Your objective
Look for the word "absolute" in the data below, and copy every line that holds it.

Records supplied
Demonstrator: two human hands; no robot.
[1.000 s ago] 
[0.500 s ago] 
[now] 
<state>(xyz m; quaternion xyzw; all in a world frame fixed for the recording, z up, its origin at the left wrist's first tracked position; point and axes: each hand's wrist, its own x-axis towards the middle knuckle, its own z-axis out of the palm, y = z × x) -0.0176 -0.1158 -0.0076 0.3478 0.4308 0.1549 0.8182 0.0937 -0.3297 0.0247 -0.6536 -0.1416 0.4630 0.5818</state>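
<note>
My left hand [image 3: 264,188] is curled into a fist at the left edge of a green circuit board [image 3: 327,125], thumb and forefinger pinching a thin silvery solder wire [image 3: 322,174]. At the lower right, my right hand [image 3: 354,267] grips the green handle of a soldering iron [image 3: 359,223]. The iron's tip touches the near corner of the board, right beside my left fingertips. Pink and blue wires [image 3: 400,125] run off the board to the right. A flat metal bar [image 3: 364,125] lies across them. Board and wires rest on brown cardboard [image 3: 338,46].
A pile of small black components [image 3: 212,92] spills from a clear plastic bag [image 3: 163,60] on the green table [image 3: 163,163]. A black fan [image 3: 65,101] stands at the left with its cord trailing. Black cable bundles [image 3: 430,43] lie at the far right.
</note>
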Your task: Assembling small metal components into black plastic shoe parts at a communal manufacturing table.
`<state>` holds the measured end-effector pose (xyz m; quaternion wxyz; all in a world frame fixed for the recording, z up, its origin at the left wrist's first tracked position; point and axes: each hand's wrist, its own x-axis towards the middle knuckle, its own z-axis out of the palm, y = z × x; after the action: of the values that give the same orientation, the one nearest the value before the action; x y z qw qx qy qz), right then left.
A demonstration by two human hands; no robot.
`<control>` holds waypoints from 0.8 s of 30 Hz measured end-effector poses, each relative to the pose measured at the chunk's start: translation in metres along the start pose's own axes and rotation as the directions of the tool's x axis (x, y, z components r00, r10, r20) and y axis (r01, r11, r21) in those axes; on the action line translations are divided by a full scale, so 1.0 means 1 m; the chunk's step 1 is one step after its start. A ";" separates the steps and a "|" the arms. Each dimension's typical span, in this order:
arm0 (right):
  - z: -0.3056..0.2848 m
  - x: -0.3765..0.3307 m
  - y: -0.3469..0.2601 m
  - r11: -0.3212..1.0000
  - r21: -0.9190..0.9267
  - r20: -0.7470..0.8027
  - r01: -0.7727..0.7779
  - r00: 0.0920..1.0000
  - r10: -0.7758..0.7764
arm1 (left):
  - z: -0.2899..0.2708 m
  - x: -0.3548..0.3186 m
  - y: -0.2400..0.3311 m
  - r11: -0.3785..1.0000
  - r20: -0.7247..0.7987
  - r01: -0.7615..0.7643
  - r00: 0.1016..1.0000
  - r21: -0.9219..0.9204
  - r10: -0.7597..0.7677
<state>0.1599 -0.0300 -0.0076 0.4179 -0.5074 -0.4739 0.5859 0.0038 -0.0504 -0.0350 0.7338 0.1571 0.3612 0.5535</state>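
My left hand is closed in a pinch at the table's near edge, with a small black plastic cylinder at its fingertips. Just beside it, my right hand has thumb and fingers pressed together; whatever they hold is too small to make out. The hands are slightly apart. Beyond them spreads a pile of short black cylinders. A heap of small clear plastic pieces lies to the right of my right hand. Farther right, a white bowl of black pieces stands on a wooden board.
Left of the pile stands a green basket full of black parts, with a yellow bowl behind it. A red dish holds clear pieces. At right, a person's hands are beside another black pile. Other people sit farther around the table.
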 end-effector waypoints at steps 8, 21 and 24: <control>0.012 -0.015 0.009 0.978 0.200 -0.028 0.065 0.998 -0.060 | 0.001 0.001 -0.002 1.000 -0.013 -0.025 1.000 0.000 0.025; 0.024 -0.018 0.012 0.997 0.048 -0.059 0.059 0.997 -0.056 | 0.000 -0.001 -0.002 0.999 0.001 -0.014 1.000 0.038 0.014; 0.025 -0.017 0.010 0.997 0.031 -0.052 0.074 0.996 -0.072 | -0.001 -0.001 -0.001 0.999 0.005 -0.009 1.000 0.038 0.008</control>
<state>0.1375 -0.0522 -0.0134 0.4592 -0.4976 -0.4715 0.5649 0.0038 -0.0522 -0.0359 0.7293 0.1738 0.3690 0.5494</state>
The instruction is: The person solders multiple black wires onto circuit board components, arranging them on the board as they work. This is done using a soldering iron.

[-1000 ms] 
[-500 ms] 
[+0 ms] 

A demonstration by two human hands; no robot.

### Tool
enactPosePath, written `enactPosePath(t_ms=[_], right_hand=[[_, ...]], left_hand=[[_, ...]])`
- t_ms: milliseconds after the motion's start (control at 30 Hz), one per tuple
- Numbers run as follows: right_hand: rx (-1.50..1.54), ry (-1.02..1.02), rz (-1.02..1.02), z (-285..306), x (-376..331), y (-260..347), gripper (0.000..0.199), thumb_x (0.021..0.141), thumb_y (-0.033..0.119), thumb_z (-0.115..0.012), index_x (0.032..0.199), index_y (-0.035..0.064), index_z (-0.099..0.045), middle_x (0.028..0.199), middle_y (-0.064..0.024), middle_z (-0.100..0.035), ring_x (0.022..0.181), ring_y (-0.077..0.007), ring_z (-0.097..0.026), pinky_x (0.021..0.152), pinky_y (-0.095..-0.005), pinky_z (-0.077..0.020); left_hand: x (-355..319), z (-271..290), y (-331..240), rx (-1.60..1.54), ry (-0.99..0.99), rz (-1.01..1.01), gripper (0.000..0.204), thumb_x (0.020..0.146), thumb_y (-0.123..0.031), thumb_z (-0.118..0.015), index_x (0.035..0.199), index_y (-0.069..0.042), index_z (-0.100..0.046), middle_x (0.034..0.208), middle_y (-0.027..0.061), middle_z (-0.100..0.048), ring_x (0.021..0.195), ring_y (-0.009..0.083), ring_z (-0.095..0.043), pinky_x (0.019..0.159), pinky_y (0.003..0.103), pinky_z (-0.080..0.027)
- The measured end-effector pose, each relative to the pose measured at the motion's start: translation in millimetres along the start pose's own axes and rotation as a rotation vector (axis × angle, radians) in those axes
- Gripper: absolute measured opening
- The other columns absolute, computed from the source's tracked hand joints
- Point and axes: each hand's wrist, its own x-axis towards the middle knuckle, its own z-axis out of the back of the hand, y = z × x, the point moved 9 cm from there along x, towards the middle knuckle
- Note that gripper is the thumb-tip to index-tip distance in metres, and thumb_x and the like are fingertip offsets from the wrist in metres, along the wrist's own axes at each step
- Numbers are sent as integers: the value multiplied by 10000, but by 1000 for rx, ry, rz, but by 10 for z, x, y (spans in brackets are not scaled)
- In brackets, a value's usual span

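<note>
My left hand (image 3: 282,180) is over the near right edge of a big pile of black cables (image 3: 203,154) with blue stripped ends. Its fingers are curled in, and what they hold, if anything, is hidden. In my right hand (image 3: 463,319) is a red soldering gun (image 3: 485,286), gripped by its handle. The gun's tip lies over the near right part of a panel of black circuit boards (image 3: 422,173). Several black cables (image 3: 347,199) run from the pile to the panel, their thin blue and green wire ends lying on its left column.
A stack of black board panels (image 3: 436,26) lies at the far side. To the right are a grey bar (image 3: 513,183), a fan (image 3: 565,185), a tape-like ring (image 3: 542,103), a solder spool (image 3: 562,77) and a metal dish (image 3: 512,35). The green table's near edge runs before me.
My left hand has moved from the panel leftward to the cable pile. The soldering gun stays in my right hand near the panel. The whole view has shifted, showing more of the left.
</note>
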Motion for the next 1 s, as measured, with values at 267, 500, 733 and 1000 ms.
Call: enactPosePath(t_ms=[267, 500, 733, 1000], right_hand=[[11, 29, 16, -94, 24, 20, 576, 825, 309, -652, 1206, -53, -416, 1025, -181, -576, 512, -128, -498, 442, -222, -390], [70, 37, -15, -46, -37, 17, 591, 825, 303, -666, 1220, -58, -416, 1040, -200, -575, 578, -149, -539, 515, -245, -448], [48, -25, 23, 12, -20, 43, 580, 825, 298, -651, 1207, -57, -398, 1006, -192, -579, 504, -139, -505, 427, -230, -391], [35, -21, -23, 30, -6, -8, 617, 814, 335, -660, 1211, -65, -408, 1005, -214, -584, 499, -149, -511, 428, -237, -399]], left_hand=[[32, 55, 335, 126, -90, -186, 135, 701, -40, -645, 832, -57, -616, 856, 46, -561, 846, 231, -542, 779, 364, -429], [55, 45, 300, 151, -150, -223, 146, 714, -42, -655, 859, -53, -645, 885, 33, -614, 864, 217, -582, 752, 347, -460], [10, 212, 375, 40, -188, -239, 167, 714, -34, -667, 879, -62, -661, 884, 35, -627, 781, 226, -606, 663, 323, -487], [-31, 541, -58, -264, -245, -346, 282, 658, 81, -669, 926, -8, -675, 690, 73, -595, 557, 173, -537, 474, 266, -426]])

Task output
- Gripper: absolute measured opening
- The other columns absolute, computed from the source's tracked hand joints

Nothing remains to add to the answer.